= Music of the Cayman Islands =

The music of the Cayman Islands, a Caribbean island chain, includes a wide selection of international pop music as well as unique folk styles. The Cayman National Cultural Foundation, established in 1984, helps to preserve and promote Cayman folk music, including the organisation of festivals such as Cayman Islands International Storytelling Festival, the Cayman JazzFest, Seafarers Festival and Cayfest. There is also a Pirate's Week Festival. The Cayman JazzFest, founded in 2004, is a well-known jazz festival, that draws on the islands' "deep connection" with jazz.

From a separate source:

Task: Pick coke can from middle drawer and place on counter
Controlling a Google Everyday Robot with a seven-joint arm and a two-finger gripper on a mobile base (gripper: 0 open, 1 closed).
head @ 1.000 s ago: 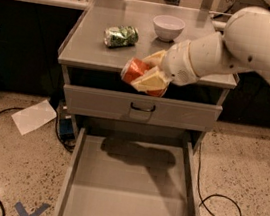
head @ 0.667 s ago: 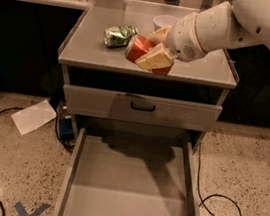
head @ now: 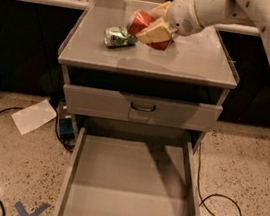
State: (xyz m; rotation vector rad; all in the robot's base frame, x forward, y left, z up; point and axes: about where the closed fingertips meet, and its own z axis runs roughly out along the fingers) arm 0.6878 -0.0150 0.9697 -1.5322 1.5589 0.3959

The official national anthem of the Cayman Islands is "God Save the Queen". "Beloved Isle Cayman", words and music by organist Leila Ross-Shier is the official national song.

The fiddle is a popular folk instrument. Christmas music is an important part of the Cayman folk tradition, and it consists of serenading, or group singing of Christmas carols on Christmas Eve. Instruments include the fiddle, accordion, mouth organ, grater and drums.

There is a Cayman Music & Entertainers Association which represent local musicians' interests, and professional studios such as Hopscotch Studios offer recording and post-production services. Several local popular musicians are well known, including Business Time, Natasha Kozaily, Bona Fide, Cloudburst, The Barefoot Man, Chuck and Barrie a.k.a. Sea N' B, Heat, and Nicholas Johnson.